B/D-HPP: FragPipe Enables One-Stop Data Analysis for Bottom-Up Proteomics

29 Mar 2023 9:58 AM | Anonymous

Written by: Fengchao Yu and Daniel A. Polasky, University of Michigan, USA

Mass spectrometry-based proteomics is a widely used technique to study peptides and proteins quantitatively. This approach has several advantages over other techniques, such as high throughput and sensitivity. However, the data analysis process is challenging, due to the complexity of tandem MS data and wide variety of experiments and workflows under the umbrella of proteomics. To overcome these challenges, various tools have been developed to process mass spectrometry data. Unfortunately, these tools typically focus on specific aspects of data analysis, such as peptide identification, protein identification, or quantification, requiring researchers to learn and “link” multiple tools to complete the analysis. Such a process can be time-consuming and often requires specialized knowledge, limiting the growth of proteomics in the broader research community. Complete, user-friendly software suites for proteomics have been developed commercially, but are expensive and may have limited capability to be adapted to new methods and applications. Aiming to strike a balance in this space, FragPipe is an open-source and freely available graphical user interface (GUI)-based software suite that provides a one-stop solution to streamline the processing of proteomics data from raw data to result tables.

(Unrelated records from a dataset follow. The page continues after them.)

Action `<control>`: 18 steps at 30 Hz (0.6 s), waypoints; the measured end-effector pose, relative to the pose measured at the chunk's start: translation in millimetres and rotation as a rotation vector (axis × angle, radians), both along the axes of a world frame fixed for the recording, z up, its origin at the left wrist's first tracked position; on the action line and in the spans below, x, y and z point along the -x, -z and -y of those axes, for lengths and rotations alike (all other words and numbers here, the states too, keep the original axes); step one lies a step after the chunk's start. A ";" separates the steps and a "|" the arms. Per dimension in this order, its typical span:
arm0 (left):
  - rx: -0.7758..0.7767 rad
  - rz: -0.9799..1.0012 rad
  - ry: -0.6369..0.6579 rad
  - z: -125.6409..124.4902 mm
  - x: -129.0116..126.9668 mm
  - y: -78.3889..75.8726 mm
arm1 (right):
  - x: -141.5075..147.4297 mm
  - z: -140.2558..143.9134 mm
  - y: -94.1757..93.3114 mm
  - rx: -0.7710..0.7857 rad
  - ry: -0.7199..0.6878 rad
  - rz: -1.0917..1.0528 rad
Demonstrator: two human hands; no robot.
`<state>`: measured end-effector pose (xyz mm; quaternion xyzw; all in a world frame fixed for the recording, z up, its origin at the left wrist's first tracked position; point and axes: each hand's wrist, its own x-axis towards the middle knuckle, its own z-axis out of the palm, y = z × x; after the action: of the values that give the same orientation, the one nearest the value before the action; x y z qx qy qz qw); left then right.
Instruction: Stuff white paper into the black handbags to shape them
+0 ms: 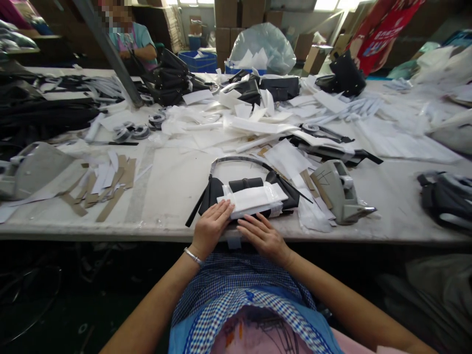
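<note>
Atop the black handbag, white padding could slip if nudged, left grip and right grip just flat, unclamped.

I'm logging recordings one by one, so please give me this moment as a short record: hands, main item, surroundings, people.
Left hand: fingertips at the near left corner of the white packet
Right hand: fingers at the packet's near side; exact contact unclear
Main item: black bag on the table, packet on top, strap arched behind
Left side: paper and cardboard strips
Right side: gray tape dispenser
Across: person in red, person in light blue
</note>
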<state>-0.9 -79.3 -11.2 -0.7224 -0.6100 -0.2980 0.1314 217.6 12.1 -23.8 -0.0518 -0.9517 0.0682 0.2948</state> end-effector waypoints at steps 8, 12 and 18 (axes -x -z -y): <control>0.042 0.007 0.026 0.1 2.3 -1.4 | 17.8 10.4 26.2 -0.013 -0.133 -0.080; 0.030 -0.006 0.008 0.9 0.0 1.2 | 28.9 15.7 24.7 0.115 -0.139 -0.220; -0.041 0.012 -0.049 0.1 -6.1 11.9 | 13.9 42.4 8.4 0.380 -0.049 -0.191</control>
<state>5.2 -79.4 -23.2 -0.7027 -0.6219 -0.3115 0.1498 203.7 -30.3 -32.2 -0.0766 -0.8904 0.2581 0.3671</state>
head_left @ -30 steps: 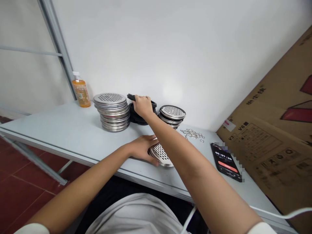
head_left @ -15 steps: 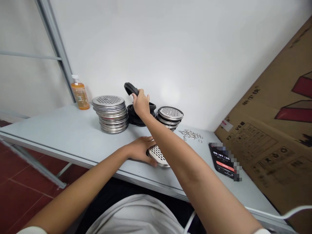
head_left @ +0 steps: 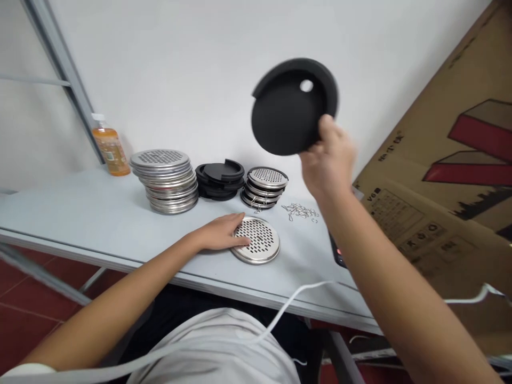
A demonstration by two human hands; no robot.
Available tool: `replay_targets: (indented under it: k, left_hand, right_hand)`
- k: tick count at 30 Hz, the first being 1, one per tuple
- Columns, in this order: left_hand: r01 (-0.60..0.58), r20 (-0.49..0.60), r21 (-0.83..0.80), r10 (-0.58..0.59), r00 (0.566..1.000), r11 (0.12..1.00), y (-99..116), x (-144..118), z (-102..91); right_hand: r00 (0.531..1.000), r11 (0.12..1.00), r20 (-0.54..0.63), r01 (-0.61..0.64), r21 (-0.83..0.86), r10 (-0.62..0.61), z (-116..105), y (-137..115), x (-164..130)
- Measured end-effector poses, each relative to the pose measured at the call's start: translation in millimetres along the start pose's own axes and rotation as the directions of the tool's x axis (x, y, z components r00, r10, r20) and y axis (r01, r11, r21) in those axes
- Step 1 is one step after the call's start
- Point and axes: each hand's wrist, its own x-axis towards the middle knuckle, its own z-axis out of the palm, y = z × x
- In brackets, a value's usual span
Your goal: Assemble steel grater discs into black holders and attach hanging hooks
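Black disc (head_left: 290, 109) now lifted high — right hand (head_left: 328, 160) pinching it, left hand (head_left: 220, 233) flat on perforated plate (head_left: 258, 244)

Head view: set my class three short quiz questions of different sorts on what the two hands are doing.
1. True or false: the right hand holds the black disc in the air.
2. What does the left hand rest on?
3. The stack of black discs sits: A) between two metal stacks, B) beside the bottle.

Key: 1 true. 2 the perforated metal disc on the table. 3 A.
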Motion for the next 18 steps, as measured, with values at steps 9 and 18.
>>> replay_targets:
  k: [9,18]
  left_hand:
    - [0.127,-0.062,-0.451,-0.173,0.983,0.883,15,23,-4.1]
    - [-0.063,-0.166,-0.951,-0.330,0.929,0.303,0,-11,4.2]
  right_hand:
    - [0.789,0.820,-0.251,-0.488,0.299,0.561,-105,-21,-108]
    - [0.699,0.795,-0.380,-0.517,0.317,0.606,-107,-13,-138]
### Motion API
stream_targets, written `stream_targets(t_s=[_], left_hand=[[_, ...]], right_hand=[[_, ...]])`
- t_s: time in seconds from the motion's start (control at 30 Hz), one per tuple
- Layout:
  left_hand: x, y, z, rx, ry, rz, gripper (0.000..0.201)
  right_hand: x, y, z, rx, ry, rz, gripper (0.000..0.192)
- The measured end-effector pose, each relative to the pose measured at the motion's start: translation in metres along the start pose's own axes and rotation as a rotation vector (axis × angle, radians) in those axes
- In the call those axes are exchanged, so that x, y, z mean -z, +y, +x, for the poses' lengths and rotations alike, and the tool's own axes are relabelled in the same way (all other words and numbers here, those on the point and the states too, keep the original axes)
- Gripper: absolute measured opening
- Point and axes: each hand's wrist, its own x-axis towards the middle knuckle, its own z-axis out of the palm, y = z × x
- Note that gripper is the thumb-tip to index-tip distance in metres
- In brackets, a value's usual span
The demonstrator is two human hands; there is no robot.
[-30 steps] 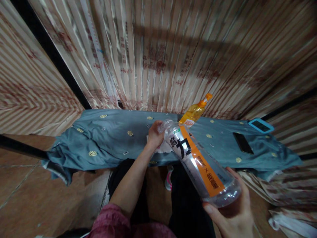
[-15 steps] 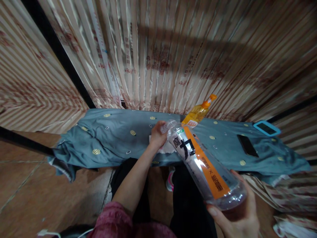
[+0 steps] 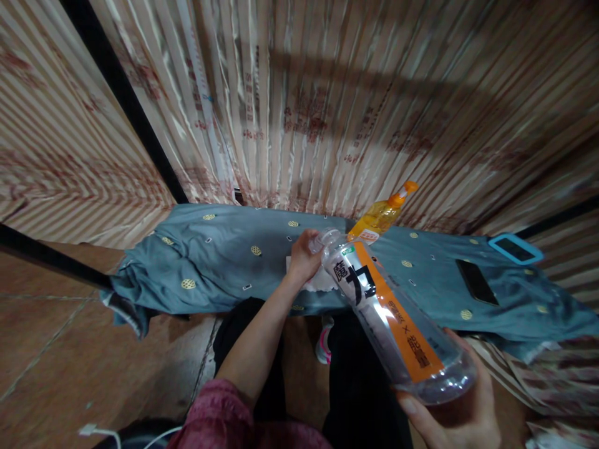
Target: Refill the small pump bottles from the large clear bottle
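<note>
A large clear plastic bottle (image 3: 393, 312) with a silver and orange label is held tilted in front of me. Its neck points up and left, its base down and right. My left hand (image 3: 306, 257) closes at the neck, the fingertips partly hidden by the bottle's mouth. Around the base wraps my right hand (image 3: 461, 411), thumb on the near side. White paper (image 3: 322, 280) lies on the cloth under the neck, partly covered by my left hand. Behind the bottle's neck is a pump bottle (image 3: 379, 215) of yellow liquid with an orange pump top.
A blue-grey cloth (image 3: 224, 268) with yellow prints covers the long narrow surface. To the right lie a black phone (image 3: 477, 282) and a blue-framed device (image 3: 516, 249). Striped curtains (image 3: 309, 125) hang behind, beside a black pole (image 3: 126, 100). A white cable (image 3: 100, 431) is at lower left.
The whole view has shifted slightly, so things appear a little further right. Both hands keep their hold on the clear bottle, with hardly any change in its tilt.
</note>
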Motion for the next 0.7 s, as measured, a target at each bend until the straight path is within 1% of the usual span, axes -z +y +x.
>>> stream_targets(t_s=[0.07, 0.23, 0.37, 0.53, 0.63, 0.7], left_hand=[[0.0004, 0.0004, 0.0000, -0.003, -0.005, 0.009, 0.017], [0.0008, 0.0012, -0.0004, 0.002, -0.005, -0.001, 0.018], [0.0012, 0.0031, -0.0007, 0.022, -0.011, 0.000, 0.019], [0.0013, 0.0032, -0.0005, 0.028, -0.015, 0.035, 0.018], [0.0005, 0.0010, -0.0003, 0.012, -0.014, 0.033, 0.018], [-0.0001, -0.0003, -0.0002, 0.005, -0.008, 0.023, 0.018]], right_hand=[[-0.0007, -0.0010, 0.0002, -0.001, 0.011, -0.009, 0.115], [-0.0019, -0.0030, 0.0000, -0.063, 0.014, 0.023, 0.125], [-0.0018, -0.0037, 0.0000, -0.049, 0.021, -0.006, 0.123], [-0.0017, -0.0038, -0.0003, -0.066, 0.019, 0.004, 0.126], [-0.0019, -0.0047, -0.0013, -0.033, 0.015, -0.015, 0.119], [-0.0022, -0.0054, -0.0017, -0.015, 0.014, -0.018, 0.118]])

FragPipe combines state-of-the-art tools in many areas of proteome informatics to process mass spectrometry data from identification to quantification. It leverages MSFragger1-3, a fast database search engine, to perform database searching. It also couples MSBooster and Percolator4 to re-score peptide-spectrum matches (PSMs) using deep-learning predicted features, and Philosopher5 for false discovery rate (FDR) estimation. In addition, FragPipe contains several results processing tools, such as PTM-Shepherd6, which is used to discover post-translational modifications and characterize their fragmentation. IonQuant7 is used for label-free and isotopic-labeling quantifications, while TMT-Integrator is used for isobaric-labeling quantification. Finally, recent additions of a spectrum viewer, FP-PDV8, for summarizing results and viewing annotated spectra, and FragPipe-Analyst for downstream results processing and comparison of different experimental conditions have expanded FragPipe into a complete pipeline for proteomics data.  

Most of the individual tools within FragPipe are being continuously developed and improved, offering cutting-edge capabilities with the convenience of a stable and user-friendly pipeline. For example, FragPipe hosts a set of advanced tools for glycoproteomics data analysis, including MSFragger Glyco search9, glycan composition assignment and FDR in PTM-Shepherd10, and O-Pair for O-glycan localization11. Analyzing glycoproteomics data is a challenging process, requiring characterization of both peptide and glycan components from glycopeptide mass spectra. MSFragger Glyco search excels at rapidly identifying glycopeptides, building on the open search methods developed in MSFragger. FragPipe allows this capability to be connected to the advanced methods for FDR control and quantitation available from other tools in FragPipe, enabling a complete platform for glycoproteomics. It also provides an easy way to integrate additional tools, such as the recently added O-Pair localization method that was originally implemented in MetaMorpheus.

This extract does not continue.